* [DIRECTIONS] Reproduce, word for word, the lines in the material below starting with the one that has "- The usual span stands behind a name" and going on through the one that has "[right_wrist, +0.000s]". Leave out all pictures.

* [THE DATA]
※
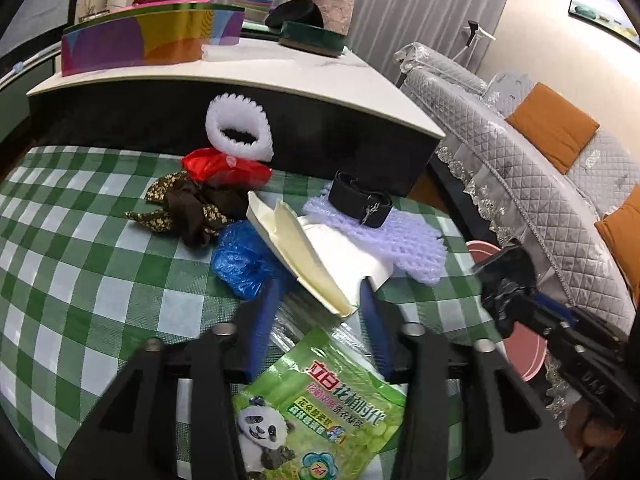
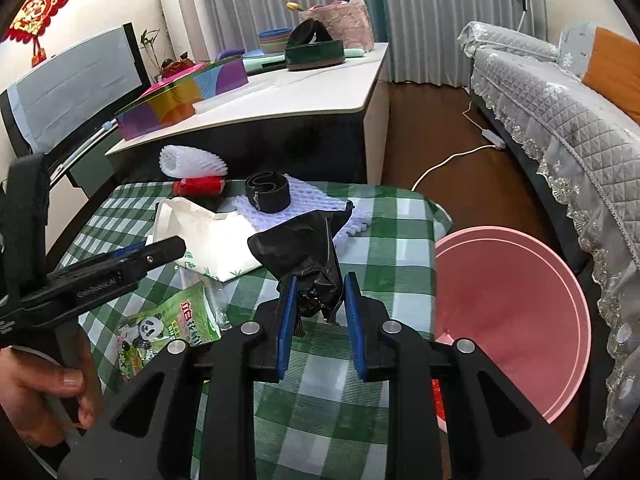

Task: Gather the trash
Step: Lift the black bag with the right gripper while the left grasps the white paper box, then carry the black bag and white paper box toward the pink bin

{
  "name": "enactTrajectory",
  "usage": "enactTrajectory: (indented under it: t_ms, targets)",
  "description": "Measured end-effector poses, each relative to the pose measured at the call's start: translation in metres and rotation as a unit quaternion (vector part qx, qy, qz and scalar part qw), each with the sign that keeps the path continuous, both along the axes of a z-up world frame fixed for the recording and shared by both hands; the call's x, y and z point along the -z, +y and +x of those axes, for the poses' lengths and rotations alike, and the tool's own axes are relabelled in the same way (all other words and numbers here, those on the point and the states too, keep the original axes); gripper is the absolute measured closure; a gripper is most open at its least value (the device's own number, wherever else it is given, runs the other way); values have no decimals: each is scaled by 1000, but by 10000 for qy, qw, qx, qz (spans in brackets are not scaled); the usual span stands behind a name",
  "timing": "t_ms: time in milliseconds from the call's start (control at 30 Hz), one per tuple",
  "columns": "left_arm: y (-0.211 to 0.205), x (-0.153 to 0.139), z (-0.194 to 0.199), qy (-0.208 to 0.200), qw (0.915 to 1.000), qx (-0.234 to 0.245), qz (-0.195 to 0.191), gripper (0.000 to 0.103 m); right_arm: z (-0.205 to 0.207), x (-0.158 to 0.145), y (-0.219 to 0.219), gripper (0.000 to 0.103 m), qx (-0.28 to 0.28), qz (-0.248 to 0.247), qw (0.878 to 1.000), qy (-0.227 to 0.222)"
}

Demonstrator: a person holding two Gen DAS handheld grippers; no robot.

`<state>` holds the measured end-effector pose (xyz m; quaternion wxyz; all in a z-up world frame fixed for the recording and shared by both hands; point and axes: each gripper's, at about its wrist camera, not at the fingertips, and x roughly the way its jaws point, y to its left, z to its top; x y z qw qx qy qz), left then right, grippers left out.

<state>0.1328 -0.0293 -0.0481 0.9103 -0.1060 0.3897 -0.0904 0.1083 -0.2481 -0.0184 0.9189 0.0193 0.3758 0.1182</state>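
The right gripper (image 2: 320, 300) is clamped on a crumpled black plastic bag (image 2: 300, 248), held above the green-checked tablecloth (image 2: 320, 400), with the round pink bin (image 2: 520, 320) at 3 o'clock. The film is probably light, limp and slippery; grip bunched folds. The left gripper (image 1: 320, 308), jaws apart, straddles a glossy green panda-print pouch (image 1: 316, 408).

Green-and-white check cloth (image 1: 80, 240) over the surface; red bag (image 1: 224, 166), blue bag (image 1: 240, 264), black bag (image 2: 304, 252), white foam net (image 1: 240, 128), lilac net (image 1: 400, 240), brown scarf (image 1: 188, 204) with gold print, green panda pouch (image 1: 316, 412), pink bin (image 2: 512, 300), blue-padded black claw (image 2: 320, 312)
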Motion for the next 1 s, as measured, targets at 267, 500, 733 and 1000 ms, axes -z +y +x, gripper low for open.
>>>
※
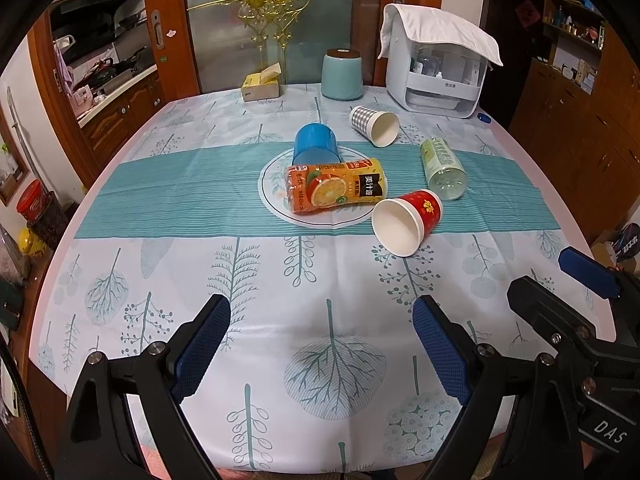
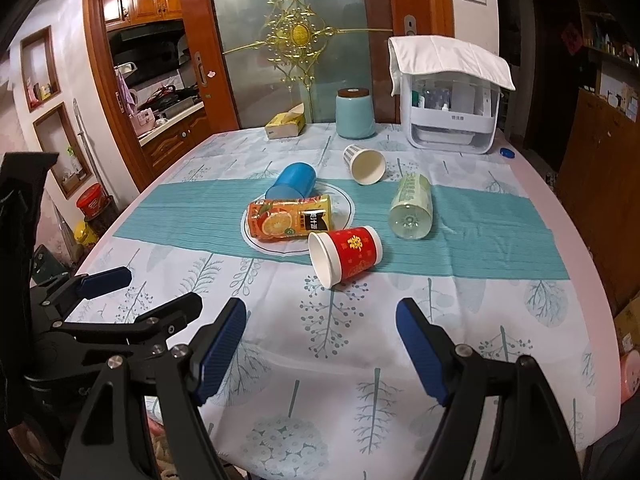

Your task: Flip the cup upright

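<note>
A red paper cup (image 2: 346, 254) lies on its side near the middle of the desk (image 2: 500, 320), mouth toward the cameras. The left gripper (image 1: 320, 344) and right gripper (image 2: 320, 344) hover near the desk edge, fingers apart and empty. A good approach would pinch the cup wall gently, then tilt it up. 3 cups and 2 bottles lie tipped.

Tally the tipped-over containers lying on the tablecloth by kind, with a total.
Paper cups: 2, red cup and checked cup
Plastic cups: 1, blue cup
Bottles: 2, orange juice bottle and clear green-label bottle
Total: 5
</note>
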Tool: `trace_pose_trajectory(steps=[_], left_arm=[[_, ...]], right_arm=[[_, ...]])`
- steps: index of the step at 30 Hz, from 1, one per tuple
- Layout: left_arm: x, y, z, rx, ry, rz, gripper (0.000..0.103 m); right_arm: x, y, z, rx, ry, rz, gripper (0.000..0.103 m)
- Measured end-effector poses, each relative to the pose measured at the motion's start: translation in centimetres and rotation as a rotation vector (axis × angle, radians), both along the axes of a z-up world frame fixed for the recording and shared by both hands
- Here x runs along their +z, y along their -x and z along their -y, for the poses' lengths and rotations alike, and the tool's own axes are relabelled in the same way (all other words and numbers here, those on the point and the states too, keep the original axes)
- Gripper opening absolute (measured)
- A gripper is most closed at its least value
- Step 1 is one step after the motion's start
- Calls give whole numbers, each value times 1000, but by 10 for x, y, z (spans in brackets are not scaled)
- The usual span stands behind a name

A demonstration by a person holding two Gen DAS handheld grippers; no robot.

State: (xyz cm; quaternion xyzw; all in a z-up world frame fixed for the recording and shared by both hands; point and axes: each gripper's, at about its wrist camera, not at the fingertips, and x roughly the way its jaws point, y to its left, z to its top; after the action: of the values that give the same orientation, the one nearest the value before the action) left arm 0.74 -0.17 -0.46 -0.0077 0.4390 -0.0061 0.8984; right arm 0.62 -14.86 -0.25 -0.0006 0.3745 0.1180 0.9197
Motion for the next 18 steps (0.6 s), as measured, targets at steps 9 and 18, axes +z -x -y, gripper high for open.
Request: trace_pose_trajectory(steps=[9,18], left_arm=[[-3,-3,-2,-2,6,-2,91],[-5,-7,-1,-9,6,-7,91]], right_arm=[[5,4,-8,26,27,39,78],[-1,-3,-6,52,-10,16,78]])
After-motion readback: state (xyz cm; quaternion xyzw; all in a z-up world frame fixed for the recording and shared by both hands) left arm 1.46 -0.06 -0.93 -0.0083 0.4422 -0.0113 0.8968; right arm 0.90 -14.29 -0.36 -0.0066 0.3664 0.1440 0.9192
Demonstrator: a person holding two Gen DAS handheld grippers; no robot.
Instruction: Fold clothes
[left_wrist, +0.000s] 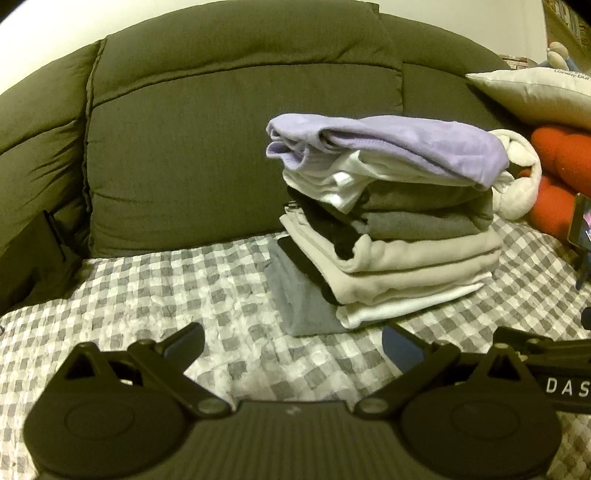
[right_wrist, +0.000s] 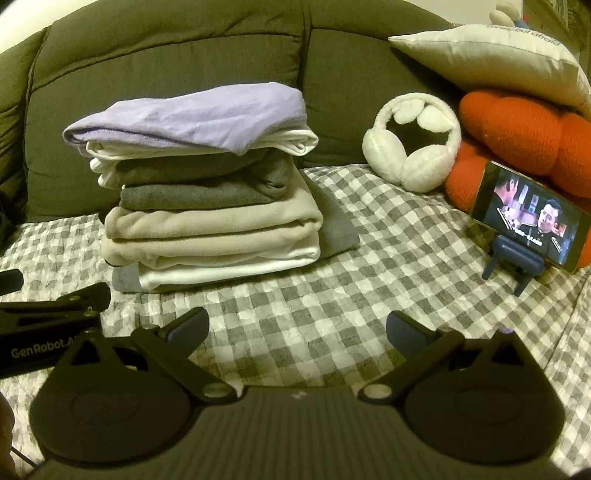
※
* [EXERCISE ANSWER]
- The usual span stands behind a name

A demonstration by a person holding two Gen DAS handheld grippers; no robot.

State: (xyz cm; quaternion xyzw; all in a z-up world frame fixed for the recording and shared by both hands; point and axes: each gripper's, at about its wrist camera, not at the fingertips, and x roughly the way its jaws point, y to its left, z to its top; after the action: of the values that give the same orientation, the one nearest the value before the action) left arm 0.74 -0.17 -0.46 -0.0077 0.4390 -0.0061 0.8984; right arm 0.62 -14.86 -0.25 -0.0006 0.3745 0.1180 0.9197
Motion for the next 18 steps (0.6 s), as measured, targets at steps 9 and 18, axes +z -x -y, gripper high for open.
Request: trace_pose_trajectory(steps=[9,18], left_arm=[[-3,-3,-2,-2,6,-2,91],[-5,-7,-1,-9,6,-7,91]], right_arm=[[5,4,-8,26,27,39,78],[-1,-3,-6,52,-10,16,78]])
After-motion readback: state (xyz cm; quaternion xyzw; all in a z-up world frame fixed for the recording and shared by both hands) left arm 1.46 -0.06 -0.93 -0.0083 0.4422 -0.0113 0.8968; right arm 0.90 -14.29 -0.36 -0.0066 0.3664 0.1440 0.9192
Demonstrator: a person holding two Gen DAS handheld grippers; no robot.
Instruction: Fold clothes
[left_wrist, +0.000s] 
[right_wrist, +0.000s] 

A complete answer has now been given.